Included in the Birmingham circle were not only those already mentioned, but also such men as William Small, credited as founder of the group from which the organized society sprang, Thomas Day, Richard Lovell Edgeworth, James Keir, James Watt, John Whitehurst, William Withering, Samuel Galton, the younger, Jonathan Stoke, and Robert Augustus Johnson, all certainly or probably members of the society. Others like John Baskerville, William Murdock, Samuel Galton, the elder, Sir Joseph Banks, Sir William Herschell, Daniel C. Solander, Joseph Berington, John Roebuck, Samuel Garbett, and Adam Afzelius may have been members or visitors but were certainly connected with the intellectual life of which the society was the nucleus.

Through this circle Birmingham was connected with the intellectual life of the country generally. Of the fourteen definitely known to be members of the Lunar Society nine had direct dealings with the Society of Arts, some as members; (fn. 71) moreover, eleven of the fourteen were, at one time or other, Fellows of the Royal Society, five of them, including Boulton and Watt, being elected within a month of each other in 1785. Several of those named above as possible members of the Lunar Society or visitors were also Fellows of the Royal Society. (fn. 72) Indeed these links with national bodies probably helped the Lunar Society to fulfil its function as a provincial clearing house for scientific information.

The interests and professions of these men embraced the physical and biological sciences, medicine, mechanical and civil engineering, literature, and religion. (fn. 73) Priestley later stated that 'the members had nothing to do with the religious or political principles of each other; we were united by a common love of science, which we thought sufficient to bring together persons of all distinctions - Christians, Jews, Mahometans and Heathens, Monarchists and Republicans'. (fn. 74) Despite this assertion there was evident nevertheless a tendency to the left in the views of the members, and the society did not recover from the effects of the riots of 1791 when the cry 'No Philosophers' indicated the popular estimate of their political outlook.

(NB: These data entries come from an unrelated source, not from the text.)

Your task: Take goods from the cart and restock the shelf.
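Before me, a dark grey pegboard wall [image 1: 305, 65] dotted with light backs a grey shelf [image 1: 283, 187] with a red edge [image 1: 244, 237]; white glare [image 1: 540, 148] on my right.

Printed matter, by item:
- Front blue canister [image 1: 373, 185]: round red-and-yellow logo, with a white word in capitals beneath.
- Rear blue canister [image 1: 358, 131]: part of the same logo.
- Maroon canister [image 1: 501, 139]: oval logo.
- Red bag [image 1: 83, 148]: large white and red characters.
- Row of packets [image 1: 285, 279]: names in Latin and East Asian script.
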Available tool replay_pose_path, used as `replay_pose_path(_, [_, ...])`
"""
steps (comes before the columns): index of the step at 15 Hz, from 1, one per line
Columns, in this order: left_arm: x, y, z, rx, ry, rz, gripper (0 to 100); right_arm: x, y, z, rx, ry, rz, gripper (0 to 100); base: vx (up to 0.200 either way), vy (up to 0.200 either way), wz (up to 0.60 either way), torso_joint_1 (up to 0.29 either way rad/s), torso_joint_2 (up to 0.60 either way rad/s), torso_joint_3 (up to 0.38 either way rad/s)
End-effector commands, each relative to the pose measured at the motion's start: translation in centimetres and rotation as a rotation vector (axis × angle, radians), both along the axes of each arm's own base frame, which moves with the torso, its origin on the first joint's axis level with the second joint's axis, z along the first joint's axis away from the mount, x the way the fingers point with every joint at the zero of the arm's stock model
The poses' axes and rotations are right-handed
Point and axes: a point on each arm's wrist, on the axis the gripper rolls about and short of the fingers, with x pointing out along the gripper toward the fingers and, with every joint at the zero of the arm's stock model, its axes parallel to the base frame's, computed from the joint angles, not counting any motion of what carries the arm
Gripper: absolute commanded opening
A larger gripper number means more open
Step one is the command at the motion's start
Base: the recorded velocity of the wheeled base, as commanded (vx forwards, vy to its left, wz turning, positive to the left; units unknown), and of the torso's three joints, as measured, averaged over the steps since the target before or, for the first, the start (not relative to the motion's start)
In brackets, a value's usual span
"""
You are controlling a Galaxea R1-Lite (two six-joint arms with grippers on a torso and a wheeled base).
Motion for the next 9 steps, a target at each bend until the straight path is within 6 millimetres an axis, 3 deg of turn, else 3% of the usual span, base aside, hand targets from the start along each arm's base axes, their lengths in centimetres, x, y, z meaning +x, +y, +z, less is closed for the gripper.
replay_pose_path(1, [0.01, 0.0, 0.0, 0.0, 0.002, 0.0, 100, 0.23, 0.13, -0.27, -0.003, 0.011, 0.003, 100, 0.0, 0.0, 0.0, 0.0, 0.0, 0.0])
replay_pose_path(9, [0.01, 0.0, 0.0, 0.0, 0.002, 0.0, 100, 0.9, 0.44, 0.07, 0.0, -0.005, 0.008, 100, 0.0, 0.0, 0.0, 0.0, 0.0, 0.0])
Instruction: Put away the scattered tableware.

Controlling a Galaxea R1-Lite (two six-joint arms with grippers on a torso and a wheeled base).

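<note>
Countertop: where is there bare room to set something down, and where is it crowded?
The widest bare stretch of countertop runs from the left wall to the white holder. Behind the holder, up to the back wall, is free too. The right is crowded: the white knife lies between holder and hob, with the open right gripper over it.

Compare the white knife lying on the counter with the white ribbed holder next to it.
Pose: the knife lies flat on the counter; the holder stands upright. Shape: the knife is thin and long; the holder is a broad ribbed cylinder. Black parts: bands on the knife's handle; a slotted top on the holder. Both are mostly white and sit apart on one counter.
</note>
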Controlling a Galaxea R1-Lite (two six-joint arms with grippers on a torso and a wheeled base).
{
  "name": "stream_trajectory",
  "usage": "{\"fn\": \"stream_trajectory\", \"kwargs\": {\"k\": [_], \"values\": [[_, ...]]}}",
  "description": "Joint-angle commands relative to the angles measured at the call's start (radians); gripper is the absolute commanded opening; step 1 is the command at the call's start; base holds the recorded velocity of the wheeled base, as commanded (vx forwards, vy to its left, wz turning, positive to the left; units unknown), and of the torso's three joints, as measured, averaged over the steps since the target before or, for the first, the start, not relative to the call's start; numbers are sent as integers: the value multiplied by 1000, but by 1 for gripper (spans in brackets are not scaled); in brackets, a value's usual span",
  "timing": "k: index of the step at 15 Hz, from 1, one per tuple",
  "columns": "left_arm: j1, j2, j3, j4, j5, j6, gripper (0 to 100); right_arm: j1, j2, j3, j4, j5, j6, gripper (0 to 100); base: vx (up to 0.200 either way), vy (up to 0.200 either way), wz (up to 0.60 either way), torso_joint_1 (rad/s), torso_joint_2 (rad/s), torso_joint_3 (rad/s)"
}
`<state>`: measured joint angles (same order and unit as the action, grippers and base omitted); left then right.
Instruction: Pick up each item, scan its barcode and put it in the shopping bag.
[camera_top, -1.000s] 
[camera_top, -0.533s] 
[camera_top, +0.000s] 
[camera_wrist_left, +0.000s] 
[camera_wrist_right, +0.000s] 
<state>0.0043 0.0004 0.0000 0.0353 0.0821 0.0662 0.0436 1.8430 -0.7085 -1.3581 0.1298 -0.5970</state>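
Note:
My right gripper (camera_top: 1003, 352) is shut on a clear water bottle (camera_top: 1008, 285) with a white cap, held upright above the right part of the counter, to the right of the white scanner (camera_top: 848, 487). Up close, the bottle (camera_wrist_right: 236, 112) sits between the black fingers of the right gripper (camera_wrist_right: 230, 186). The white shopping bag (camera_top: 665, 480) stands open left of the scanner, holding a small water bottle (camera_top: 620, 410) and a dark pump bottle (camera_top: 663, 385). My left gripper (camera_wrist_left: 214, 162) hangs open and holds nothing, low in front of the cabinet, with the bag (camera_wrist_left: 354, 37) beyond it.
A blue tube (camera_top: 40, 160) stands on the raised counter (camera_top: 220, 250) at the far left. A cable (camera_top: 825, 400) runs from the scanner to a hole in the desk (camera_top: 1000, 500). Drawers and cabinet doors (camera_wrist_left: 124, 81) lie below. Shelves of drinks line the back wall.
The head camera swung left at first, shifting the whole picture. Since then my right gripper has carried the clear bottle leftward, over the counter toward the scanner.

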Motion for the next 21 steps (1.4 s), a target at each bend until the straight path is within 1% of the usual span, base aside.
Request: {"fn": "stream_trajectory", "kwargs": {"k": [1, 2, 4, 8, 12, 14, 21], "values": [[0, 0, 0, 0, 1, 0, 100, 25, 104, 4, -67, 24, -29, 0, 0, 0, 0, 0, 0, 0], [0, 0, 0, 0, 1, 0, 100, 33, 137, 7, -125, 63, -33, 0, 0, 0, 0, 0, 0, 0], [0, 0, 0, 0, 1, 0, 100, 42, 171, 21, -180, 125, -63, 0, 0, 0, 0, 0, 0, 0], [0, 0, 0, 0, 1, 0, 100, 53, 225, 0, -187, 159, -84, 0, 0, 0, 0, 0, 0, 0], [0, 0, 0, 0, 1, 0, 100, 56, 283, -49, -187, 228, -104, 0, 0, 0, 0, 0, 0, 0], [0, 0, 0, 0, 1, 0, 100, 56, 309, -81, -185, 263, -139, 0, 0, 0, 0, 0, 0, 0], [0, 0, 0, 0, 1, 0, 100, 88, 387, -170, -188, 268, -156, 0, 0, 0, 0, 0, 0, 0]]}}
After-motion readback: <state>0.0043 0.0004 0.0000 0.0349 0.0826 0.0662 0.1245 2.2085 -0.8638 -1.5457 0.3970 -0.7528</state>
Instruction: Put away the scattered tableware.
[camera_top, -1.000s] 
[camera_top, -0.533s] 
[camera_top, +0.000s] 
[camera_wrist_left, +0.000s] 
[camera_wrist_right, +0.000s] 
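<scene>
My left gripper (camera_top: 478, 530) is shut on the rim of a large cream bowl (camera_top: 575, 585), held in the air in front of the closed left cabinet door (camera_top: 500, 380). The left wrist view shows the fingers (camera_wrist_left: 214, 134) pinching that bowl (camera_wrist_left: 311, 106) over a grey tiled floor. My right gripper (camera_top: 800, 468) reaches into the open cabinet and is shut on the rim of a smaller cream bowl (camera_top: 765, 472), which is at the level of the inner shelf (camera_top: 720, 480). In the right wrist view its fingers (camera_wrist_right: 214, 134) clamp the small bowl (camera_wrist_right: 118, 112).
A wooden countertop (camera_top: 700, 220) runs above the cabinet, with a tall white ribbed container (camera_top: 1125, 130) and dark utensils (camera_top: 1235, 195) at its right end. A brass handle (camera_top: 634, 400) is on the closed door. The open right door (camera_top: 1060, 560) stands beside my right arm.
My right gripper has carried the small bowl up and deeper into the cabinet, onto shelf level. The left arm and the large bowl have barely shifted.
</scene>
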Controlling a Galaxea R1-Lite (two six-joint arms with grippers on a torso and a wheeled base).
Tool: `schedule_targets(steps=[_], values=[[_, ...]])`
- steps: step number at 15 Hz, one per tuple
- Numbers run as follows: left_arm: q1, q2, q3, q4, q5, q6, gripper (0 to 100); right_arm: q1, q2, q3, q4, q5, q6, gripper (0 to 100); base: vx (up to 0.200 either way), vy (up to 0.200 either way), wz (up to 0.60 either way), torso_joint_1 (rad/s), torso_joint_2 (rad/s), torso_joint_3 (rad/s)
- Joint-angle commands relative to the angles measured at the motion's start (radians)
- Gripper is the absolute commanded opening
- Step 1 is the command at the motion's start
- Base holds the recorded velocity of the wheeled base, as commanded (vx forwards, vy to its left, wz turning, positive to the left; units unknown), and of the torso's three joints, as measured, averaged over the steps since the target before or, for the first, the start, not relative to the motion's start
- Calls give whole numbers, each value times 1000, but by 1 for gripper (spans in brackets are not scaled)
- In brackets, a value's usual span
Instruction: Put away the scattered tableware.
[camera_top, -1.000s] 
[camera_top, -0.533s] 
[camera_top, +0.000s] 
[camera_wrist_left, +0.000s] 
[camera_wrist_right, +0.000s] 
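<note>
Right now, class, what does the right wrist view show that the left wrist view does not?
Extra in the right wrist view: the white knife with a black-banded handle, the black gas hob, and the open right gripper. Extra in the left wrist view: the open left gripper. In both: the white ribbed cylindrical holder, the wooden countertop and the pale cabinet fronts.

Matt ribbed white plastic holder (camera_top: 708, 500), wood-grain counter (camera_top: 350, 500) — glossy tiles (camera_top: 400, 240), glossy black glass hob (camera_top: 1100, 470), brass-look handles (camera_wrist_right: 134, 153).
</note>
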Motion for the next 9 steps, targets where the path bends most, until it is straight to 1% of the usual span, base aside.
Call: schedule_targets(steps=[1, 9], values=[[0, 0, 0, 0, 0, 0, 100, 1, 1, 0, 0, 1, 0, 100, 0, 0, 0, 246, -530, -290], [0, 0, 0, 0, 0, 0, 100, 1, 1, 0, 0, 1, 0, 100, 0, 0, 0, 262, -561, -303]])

Priestley then left Birmingham, (fn. 75) but although he continued to communicate his scientific observations to the society after his flight to America (fn. 76) and a few casual meetings are recorded as late as 1799, the society clearly declined as the older members left or died. (fn. 77) There seems to have been no provision for the introduction of younger members, for though Boulton as early as 1776 had suggested changes in the rules to prevent the decline of the society, apparently nothing was done. (fn. 78) It is true, however, that the atmosphere of scientific curiosity and free inquiry remained in Birmingham after the disappearance of the formal society. A visitor to the town in 1809 remarked on 'the remnant of the society and the fresh remembrance in others' which he found there and expressed the feeling that 'the impression which they made is not yet worn out'. (fn. 79)

Certainly the purchase by Watt and others of an air pump and other scientific apparatus resulted in the foundation in 1800 of the Philosophical Society. By 1803 its membership had increased from six to twenty, (fn. 80) and in 1812 it was prosperous enough to buy a property in Cannon Street. Here a new building was opened in 1814, equipped in a manner similar to the Royal Institution in London, with a news room, a lecture room for 200, a museum, a library, a reading room, and laboratories for the use of the members. (fn. 81) A course of lectures was given by an outside speaker each winter, followed by lectures by individual members of the institution. These lectures had an attendance described in 1825 as 'usually great' (fn. 82) and including many women. (fn. 83) Much time was also spent on scientific experiment, (fn. 84) but although the society's interests were largely scientific, they extended also to 'moral philosophy, political economy, and the subject of taste', and there were lectures on poetry, music, and architecture. (fn. 85) One lecture, on the problems of the deaf and dumb, resulted in the establishment of the General Institution for the Instruction of Deaf and Dumb Children, opened in 1814. (fn. 86) The Philosophical Society was not dissolved until 1852 (fn. 87) when it was succeeded by the Midland Institute. (fn. 88)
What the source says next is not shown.